TASK OBJECTIVE >> Each line from the one holding "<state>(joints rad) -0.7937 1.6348" to the end of the listing below must be given again exactly as it appears.

RECORDED DATA >>
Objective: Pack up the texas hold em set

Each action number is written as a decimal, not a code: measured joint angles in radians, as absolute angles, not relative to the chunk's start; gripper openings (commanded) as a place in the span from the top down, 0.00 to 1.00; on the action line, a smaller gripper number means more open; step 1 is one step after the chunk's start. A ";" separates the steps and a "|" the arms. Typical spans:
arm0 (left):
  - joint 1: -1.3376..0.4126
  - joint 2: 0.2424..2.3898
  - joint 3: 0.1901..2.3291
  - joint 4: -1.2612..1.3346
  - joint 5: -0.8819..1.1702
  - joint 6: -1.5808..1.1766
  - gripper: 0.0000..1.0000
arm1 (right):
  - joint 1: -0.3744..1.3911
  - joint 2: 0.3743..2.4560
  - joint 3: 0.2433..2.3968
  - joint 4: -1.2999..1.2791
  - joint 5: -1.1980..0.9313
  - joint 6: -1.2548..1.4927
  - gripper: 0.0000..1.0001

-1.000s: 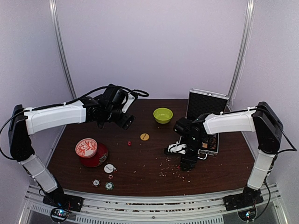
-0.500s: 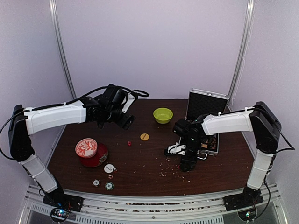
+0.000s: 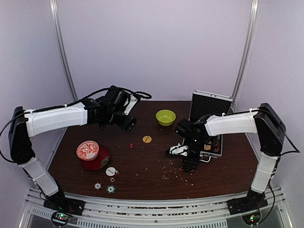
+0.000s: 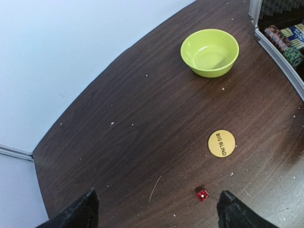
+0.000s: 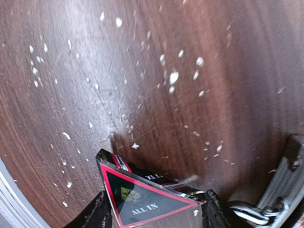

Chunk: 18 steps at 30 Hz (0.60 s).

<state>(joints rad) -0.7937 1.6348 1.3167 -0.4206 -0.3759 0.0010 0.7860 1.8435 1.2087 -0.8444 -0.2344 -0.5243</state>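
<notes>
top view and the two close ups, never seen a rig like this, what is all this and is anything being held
It is two robot arms bolted to the near edge of a table. The top view looks down from behind them: left arm, right arm. Each close-up comes from a camera on a wrist, so the dark tips at the bottom are that arm's own jaws. On the table lie an open silver case, a green bowl, a red-and-white tin, a yellow BIG BLIND button, a red die and a few chips. The left jaws stand wide open, empty. The right jaws sit either side of a card deck marked ALL IN; a firm grip cannot be confirmed.
</notes>
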 measured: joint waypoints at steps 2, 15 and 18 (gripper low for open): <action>-0.794 1.635 1.317 -0.421 -0.374 0.001 0.12 | 0.786 1.842 1.237 -0.858 -0.234 -0.524 0.42; -0.794 1.637 1.320 -0.422 -0.360 0.001 0.12 | 0.635 1.788 1.361 -0.936 -0.201 -0.564 0.42; -0.794 1.637 1.320 -0.422 -0.358 0.001 0.12 | 0.578 1.788 1.388 -0.950 -0.175 -0.586 0.42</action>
<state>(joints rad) -0.7937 1.6367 1.3205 -0.4217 -0.3584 0.0006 0.5781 1.7878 1.3884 -0.9504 -0.1749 -0.5861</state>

ANSWER TO THIS TASK >>
<state>(joints rad) -0.7937 1.6348 1.3167 -0.4206 -0.3759 0.0010 0.7860 1.8435 1.2087 -0.8444 -0.2344 -0.5243</state>
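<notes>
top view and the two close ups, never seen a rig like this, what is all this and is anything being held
It is two robot arms bolted to the near edge of a table. The top view looks down from behind them: left arm, right arm. Each close-up comes from a camera on a wrist, so the dark tips at the bottom are that arm's own jaws. On the table lie an open silver case, a green bowl, a red-and-white tin, a yellow BIG BLIND button, a red die and a few chips. The left jaws stand wide open, empty. The right jaws sit either side of a card deck marked ALL IN; a firm grip cannot be confirmed.
</notes>
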 measured: joint waypoints at steps 2, 15 and 18 (gripper low for open): <action>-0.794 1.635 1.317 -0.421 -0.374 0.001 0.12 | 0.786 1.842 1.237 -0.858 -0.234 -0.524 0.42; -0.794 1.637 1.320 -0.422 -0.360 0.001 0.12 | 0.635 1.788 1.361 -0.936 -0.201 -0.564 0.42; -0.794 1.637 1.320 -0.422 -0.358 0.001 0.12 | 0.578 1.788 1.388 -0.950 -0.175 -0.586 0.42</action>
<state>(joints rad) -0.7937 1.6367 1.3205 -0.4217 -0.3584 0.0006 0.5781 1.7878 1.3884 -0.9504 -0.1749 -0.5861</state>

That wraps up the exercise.